Write out every record below exactly, leaving the pictures out.

.....

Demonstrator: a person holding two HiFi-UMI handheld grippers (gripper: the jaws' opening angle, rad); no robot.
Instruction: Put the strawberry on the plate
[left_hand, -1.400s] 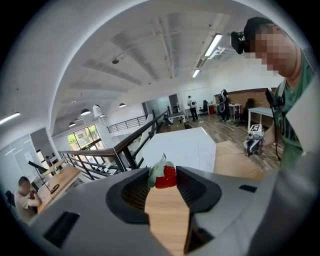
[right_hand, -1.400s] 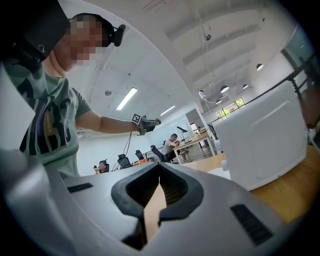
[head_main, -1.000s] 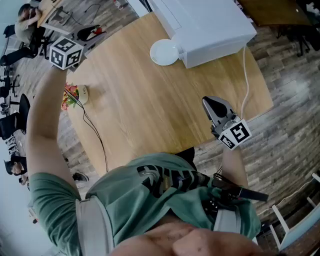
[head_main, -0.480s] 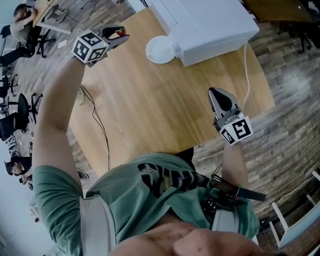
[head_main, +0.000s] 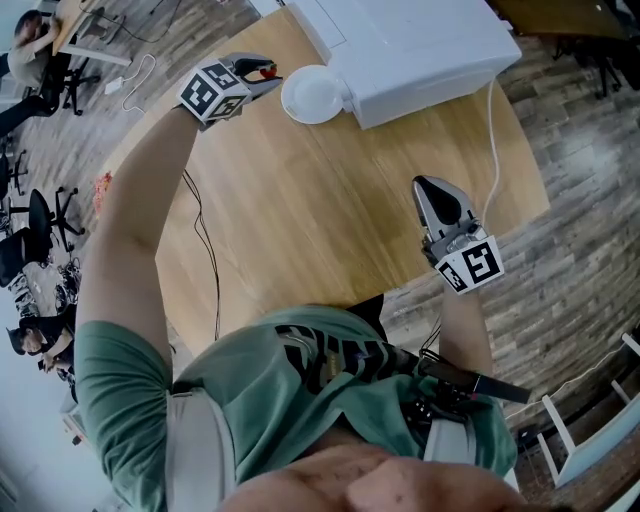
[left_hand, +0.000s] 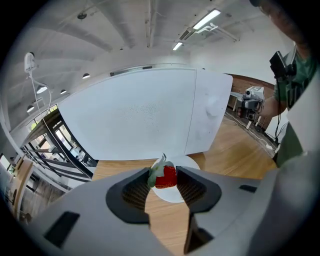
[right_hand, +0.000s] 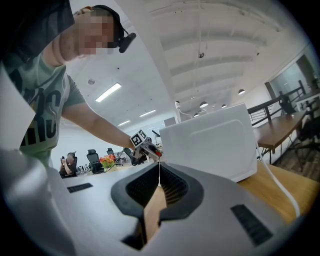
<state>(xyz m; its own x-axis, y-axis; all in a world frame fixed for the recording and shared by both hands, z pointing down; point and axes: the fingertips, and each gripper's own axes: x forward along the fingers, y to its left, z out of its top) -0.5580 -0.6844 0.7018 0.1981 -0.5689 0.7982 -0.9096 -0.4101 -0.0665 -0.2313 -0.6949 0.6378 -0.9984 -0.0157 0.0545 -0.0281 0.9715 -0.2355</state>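
Observation:
A red strawberry (left_hand: 168, 177) with a pale green leaf sits between the pads of my left gripper (left_hand: 163, 175), which is shut on it. Straight behind the strawberry lies a round white plate (left_hand: 194, 163). In the head view the left gripper (head_main: 266, 71) hangs just left of the plate (head_main: 312, 96), at the far side of the wooden table (head_main: 300, 210), with the strawberry (head_main: 268, 71) a red spot at its tip. My right gripper (head_main: 425, 190) hovers near the table's right front edge, jaws shut and empty. The right gripper view shows its tips (right_hand: 159, 166) touching.
A big white box (head_main: 405, 45) stands at the back of the table, right beside the plate. A black cable (head_main: 197, 240) runs down the left side and a white cable (head_main: 490, 140) hangs off the right. Office chairs (head_main: 35, 215) stand on the floor at left.
My left gripper has come down and to the right with the strawberry, from the table's far left corner to just beside the plate. The right gripper has hardly moved.

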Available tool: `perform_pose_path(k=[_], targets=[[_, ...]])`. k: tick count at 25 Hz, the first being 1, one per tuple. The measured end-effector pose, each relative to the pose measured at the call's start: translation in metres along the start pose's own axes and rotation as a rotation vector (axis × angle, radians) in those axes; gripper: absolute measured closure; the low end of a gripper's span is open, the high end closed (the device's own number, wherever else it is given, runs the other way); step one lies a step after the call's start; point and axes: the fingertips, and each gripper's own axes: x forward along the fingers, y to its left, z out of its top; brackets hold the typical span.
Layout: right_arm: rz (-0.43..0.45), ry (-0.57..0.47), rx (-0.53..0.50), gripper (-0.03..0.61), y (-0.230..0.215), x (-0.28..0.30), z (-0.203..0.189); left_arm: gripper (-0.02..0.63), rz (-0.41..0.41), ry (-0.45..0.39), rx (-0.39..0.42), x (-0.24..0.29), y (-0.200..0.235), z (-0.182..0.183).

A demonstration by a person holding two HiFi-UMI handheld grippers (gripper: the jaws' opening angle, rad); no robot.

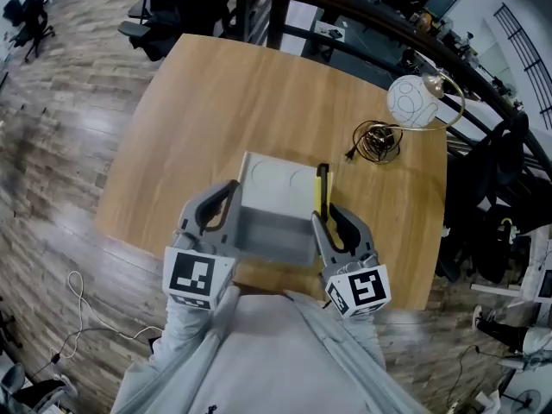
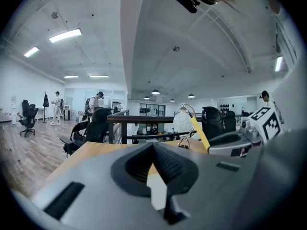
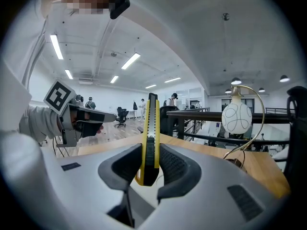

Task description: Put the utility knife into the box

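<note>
I see one wooden bench [image 1: 224,102] with round corners. It stands on a wood plank floor [image 1: 69,128] in a big open office. A dark railing [image 1: 345,7] runs past the far side, at 12 o'clock.

On the bench there is one grey-white box [image 1: 267,179], open on top and close to me. From the box, one lamp [image 1: 412,102] with a round white ball sits at about 1 o'clock. One curled-up cable [image 1: 375,141] lies at the lamp's foot.

There is one utility knife [image 1: 323,192], yellow and black. The right gripper [image 1: 326,220] has its fingers squeezed on the knife near its back end. The knife points to 12 o'clock and sits along the box's 3 o'clock rim. I cannot tell if it touches the rim.

The left gripper [image 1: 228,190] is at the box's 9 o'clock side. Its fingers are pressed together at the tips and hold nothing.

The right gripper view shows the knife [image 3: 150,128] up close between the pads, which the head view hardly shows. It also shows the lamp [image 3: 236,118] at 2 o'clock. The left gripper view shows that gripper's finger tips meeting [image 2: 153,147], with a bit of bench and something white behind them. It also shows the knife [image 2: 199,133] as a thin yellow bar at 2 o'clock. Only the two gripper views show the white ceiling with long lights and people standing far off.
</note>
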Motion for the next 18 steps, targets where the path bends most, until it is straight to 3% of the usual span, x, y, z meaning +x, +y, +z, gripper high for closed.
perform_pose_path(k=[18], targets=[[0.209, 0.247, -0.11, 0.453, 0.043, 0.026, -0.084, 0.594, 0.013, 0.049, -0.075, -0.004, 0.011, -0.036]])
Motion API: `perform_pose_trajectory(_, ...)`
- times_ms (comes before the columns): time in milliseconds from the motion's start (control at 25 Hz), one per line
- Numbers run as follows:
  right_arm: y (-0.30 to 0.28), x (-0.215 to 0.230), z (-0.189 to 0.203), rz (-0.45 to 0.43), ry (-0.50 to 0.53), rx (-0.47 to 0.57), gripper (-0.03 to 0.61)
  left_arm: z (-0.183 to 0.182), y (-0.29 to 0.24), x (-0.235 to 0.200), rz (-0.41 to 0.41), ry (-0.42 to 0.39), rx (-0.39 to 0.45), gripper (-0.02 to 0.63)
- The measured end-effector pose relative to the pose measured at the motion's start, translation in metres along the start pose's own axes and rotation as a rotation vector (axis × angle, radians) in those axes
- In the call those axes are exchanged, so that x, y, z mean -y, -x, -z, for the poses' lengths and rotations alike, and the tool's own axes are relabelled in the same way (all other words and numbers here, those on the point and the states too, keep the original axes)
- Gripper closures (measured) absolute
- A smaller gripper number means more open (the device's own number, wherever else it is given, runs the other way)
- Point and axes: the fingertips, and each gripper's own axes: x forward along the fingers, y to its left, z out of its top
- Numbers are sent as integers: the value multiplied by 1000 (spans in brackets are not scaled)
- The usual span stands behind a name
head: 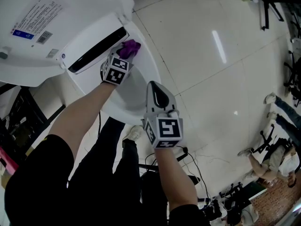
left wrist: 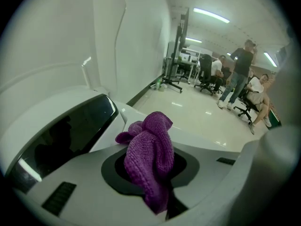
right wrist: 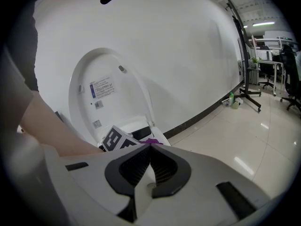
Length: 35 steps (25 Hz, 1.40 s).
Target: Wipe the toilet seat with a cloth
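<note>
Two tools are in play over a white toilet whose lid (head: 70,13) stands raised at the far left, a printed label (head: 35,15) on its inner face. The left tool (head: 123,58) reaches to the far end of the toilet seat (head: 146,72), and its jaws pinch a purple cloth (left wrist: 150,159). The cloth bunches up out of the jaws in a loose knot. It sits at the back of the seat, just right of a dark glossy panel (left wrist: 66,135) that runs across the rear of the toilet. Whether the cloth actually touches the seat surface cannot be told. In the head view it shows as a small purple wad right at the far tip of the tool.

The right tool (right wrist: 151,147) hangs nearer, over the near rim of the seat and apart from the left one. Its jaws are pressed together with nothing between them. It points toward the raised lid.

Both of the person's forearms stretch out from black sleeves. A pale tiled floor (head: 211,69) spreads to the right, with dark cables (head: 188,159) lying on it near the person's legs. Some people (left wrist: 240,69) stand and sit far off across the room among office chairs.
</note>
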Motion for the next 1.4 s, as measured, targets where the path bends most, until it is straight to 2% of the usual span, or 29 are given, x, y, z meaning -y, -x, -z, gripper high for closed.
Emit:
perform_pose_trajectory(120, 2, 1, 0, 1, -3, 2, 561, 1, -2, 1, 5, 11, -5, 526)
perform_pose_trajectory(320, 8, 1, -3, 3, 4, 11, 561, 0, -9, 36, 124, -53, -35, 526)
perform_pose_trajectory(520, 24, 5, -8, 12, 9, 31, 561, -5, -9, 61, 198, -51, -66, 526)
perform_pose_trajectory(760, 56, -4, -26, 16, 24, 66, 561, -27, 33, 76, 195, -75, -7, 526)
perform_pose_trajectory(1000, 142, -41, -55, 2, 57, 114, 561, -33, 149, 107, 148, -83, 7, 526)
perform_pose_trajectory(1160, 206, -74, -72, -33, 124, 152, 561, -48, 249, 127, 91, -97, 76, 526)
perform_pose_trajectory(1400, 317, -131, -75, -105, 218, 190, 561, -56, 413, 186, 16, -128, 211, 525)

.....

Result of the task ▸
Demonstrator: a person holding two HiFi-UMI handheld grippers (gripper: the jaws' opening angle, rad); no robot.
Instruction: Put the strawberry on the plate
[left_hand, -1.400s] 
[right_hand, -1.400s] 
[head_main, -1.000s] 
[head_main, -0.480s] 
[head_main, +0.000s] 
[left_hand, +0.000s] 
[right_hand, +0.000s] 
<state>(xyz m; its own x-axis, y-axis; all in a world frame fixed for the recording and shared by both hands, z pointing down; point and axes: the fingertips, and each gripper's own axes: x forward along the fingers, y to its left, z out of its top) -0.5580 -0.6844 0.7018 0.1981 -0.5689 0.7982 -0.9096 -0.4101 -0.0665 -0.2313 -0.6949 0.6378 -0.9984 -0.0157 0.0545 -0.0281 0.9715 -0.2355</state>
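Observation:
A red strawberry (left_hand: 168, 177) with a pale green leaf sits between the pads of my left gripper (left_hand: 163, 175), which is shut on it. Straight behind the strawberry lies a round white plate (left_hand: 194, 163). In the head view the left gripper (head_main: 266, 71) hangs just left of the plate (head_main: 312, 96), at the far side of the wooden table (head_main: 300, 210), with the strawberry (head_main: 268, 71) a red spot at its tip. My right gripper (head_main: 425, 190) hovers near the table's right front edge, jaws shut and empty. The right gripper view shows its tips (right_hand: 159, 166) touching.
A big white box (head_main: 405, 45) stands at the back of the table, right beside the plate. A black cable (head_main: 197, 240) runs down the left side and a white cable (head_main: 490, 140) hangs off the right. Office chairs (head_main: 35, 215) stand on the floor at left.
My left gripper has come down and to the right with the strawberry, from the table's far left corner to just beside the plate. The right gripper has hardly moved.
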
Available tool: `perform_pose_path(k=[_], targets=[[_, ...]])`. k: tick count at 25 Hz, the first being 1, one per tuple. The measured end-effector pose, each relative to the pose measured at the call's start: translation in metres along the start pose's own axes and rotation as a rotation vector (axis × angle, radians) in those axes; gripper: absolute measured closure; the low end of a gripper's span is open, the high end closed (the device's own number, wherever else it is given, runs the other way); step one lies a step after the call's start; point and axes: the fingertips, and each gripper's own axes: x forward along the fingers, y to its left, z out of its top; brackets hold the typical span.
Layout: right_arm: rz (-0.43..0.45), ry (-0.57..0.47), rx (-0.53..0.50), gripper (-0.03..0.61), y (-0.230..0.215), x (-0.28..0.30), z (-0.203..0.189); left_arm: gripper (-0.02..0.63), rz (-0.41..0.41), ry (-0.45..0.39), rx (-0.39..0.42), x (-0.24..0.29), y (-0.200..0.235), z (-0.182..0.183).

A demonstration by a person holding two HiFi-UMI handheld grippers (gripper: the jaws' opening angle, rad); no robot.


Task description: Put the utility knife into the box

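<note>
I see one wooden bench [image 1: 224,102] with round corners. It stands on a wood plank floor [image 1: 69,128] in a big open office. A dark railing [image 1: 345,7] runs past the far side, at 12 o'clock.

On the bench there is one grey-white box [image 1: 267,179], open on top and close to me. From the box, one lamp [image 1: 412,102] with a round white ball sits at about 1 o'clock. One curled-up cable [image 1: 375,141] lies at the lamp's foot.

There is one utility knife [image 1: 323,192], yellow and black. The right gripper [image 1: 326,220] has its fingers squeezed on the knife near its back end. The knife points to 12 o'clock and sits along the box's 3 o'clock rim. I cannot tell if it touches the rim.

The left gripper [image 1: 228,190] is at the box's 9 o'clock side. Its fingers are pressed together at the tips and hold nothing.

The right gripper view shows the knife [image 3: 150,128] up close between the pads, which the head view hardly shows. It also shows the lamp [image 3: 236,118] at 2 o'clock. The left gripper view shows that gripper's finger tips meeting [image 2: 153,147], with a bit of bench and something white behind them. It also shows the knife [image 2: 199,133] as a thin yellow bar at 2 o'clock. Only the two gripper views show the white ceiling with long lights and people standing far off.
</note>
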Motion for the next 18 steps, targets where the path bends most, until it is straight to 3% of the usual span, x, y, z meaning +x, +y, +z, gripper high for closed.
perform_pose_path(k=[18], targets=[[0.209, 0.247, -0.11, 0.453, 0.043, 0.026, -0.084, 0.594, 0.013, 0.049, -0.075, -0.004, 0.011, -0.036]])
Motion API: `perform_pose_trajectory(_, ...)`
- times_ms (comes before the columns): time in milliseconds from the motion's start (control at 25 Hz), one per line
- Numbers run as follows:
  right_arm: y (-0.30 to 0.28), x (-0.215 to 0.230), z (-0.189 to 0.203), rz (-0.45 to 0.43), ry (-0.50 to 0.53), rx (-0.47 to 0.57), gripper (-0.03 to 0.61)
  left_arm: z (-0.183 to 0.182), y (-0.29 to 0.24), x (-0.235 to 0.200), rz (-0.41 to 0.41), ry (-0.42 to 0.39), rx (-0.39 to 0.45), gripper (-0.02 to 0.63)
- The measured end-effector pose relative to the pose measured at the motion's start, translation in metres along the start pose's own axes and rotation as a rotation vector (axis × angle, radians) in those axes
- In the call those axes are exchanged, so that x, y, z mean -y, -x, -z, for the poses' lengths and rotations alike, and the tool's own axes are relabelled in the same way (all other words and numbers here, those on the point and the states too, keep the original axes)
- Gripper closures (measured) absolute
- A smaller gripper number means more open (the device's own number, wherever else it is given, runs the other way)
- Point and axes: the fingertips, and each gripper's own axes: x forward along the fingers, y to its left, z out of its top
- Numbers are sent as integers: the value multiplied by 1000 (spans in brackets are not scaled)
- The usual span stands behind a name
head: 
left wrist: 
right wrist: 
Length: 35 steps (25 Hz, 1.40 s).
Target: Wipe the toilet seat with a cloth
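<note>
Two tools are in play over a white toilet whose lid (head: 70,13) stands raised at the far left, a printed label (head: 35,15) on its inner face. The left tool (head: 123,58) reaches to the far end of the toilet seat (head: 146,72), and its jaws pinch a purple cloth (left wrist: 150,159). The cloth bunches up out of the jaws in a loose knot. It sits at the back of the seat, just right of a dark glossy panel (left wrist: 66,135) that runs across the rear of the toilet. Whether the cloth actually touches the seat surface cannot be told. In the head view it shows as a small purple wad right at the far tip of the tool.

The right tool (right wrist: 151,147) hangs nearer, over the near rim of the seat and apart from the left one. Its jaws are pressed together with nothing between them. It points toward the raised lid.

Both of the person's forearms stretch out from black sleeves. A pale tiled floor (head: 211,69) spreads to the right, with dark cables (head: 188,159) lying on it near the person's legs. Some people (left wrist: 240,69) stand and sit far off across the room among office chairs.
</note>
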Motion for the next 1.4 s, as measured, targets where the path bends most, until it is straight to 2% of the usual span, or 29 are given, x, y, z meaning -y, -x, -z, gripper high for closed.
Emit:
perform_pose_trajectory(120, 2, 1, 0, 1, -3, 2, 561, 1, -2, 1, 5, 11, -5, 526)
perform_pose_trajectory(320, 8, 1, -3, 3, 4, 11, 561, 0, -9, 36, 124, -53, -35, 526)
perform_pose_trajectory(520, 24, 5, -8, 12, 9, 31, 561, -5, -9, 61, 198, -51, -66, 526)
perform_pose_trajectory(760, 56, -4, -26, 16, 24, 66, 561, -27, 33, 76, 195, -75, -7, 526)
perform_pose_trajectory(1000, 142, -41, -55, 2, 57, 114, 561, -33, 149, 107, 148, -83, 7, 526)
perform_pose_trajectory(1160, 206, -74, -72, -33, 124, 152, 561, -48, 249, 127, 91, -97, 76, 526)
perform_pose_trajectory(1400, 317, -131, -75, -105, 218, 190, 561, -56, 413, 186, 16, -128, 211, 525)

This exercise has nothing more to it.